### Exercise details
The required lines are those that contain "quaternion"; pull them out of the data and copy them.
##### Dataset extract #####
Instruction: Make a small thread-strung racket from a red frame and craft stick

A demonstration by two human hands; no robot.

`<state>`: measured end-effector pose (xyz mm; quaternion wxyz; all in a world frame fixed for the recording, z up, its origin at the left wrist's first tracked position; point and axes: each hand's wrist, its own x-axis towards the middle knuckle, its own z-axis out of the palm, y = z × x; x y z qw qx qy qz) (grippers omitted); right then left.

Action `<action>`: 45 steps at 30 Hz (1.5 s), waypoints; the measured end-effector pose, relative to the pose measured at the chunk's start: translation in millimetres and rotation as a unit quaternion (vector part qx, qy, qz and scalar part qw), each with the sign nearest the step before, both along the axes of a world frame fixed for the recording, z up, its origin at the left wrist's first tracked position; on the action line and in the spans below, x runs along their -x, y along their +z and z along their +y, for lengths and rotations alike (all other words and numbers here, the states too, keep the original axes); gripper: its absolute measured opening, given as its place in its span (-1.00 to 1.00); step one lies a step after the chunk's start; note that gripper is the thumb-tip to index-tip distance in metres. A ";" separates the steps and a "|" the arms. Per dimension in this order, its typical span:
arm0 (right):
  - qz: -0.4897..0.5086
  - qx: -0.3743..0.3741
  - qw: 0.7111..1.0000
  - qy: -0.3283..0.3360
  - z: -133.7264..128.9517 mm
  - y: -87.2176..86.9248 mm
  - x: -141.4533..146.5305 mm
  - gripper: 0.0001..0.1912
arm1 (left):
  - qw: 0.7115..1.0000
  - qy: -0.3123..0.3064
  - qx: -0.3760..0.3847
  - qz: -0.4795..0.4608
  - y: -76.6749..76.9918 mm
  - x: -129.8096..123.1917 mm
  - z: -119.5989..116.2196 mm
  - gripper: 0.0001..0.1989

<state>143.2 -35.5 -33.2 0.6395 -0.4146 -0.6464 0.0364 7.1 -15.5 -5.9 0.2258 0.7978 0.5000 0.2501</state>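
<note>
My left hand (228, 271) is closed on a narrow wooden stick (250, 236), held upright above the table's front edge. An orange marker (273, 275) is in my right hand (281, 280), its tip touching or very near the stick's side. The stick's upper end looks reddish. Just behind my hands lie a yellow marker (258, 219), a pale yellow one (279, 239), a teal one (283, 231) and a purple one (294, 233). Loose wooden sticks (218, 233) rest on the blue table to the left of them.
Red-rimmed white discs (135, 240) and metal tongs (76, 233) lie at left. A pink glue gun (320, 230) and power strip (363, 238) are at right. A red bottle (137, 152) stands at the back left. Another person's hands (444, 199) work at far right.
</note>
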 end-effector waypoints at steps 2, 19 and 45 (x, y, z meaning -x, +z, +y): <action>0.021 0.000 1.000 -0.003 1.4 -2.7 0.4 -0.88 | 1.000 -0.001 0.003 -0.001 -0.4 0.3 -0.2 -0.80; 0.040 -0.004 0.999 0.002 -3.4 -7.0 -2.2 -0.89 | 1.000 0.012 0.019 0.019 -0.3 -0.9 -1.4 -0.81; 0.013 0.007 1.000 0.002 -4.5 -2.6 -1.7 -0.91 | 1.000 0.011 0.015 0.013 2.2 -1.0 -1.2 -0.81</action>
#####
### The answer
`<state>`: measured end-effector pose (xyz mm; quaternion wxyz; all in a world frame fixed for the recording, z up, its origin at the left wrist's first tracked position; point and axes: each hand's wrist, its own x-axis towards the middle knuckle, its own z-axis out of the palm, y = z × x; x y z qw qx qy qz) (grippers omitted); right then left.
Action `<action>`: 45 steps at 30 Hz (1.5 s), waypoints; the measured end-effector pose, relative to the pose measured at the chunk's start: translation in millimetres and rotation as a unit quaternion (vector part qx, qy, qz and scalar part qw), each with the sign nearest the step before, both along the axes of a world frame fixed for the recording, z up, its origin at the left wrist's first tracked position; on the action line and in the spans below, x runs along their -x, y along their +z and z along their +y, for lengths and rotations alike (all other words and numbers here, the states too, keep the original axes); gripper: its absolute measured opening, given as its place in its span (-1.00 to 1.00); step one lies a step after the chunk's start; note that gripper is the thumb-tip to index-tip distance in metres. A ";" separates the steps and a "|" the arms. Per dimension in this order, its typical span:

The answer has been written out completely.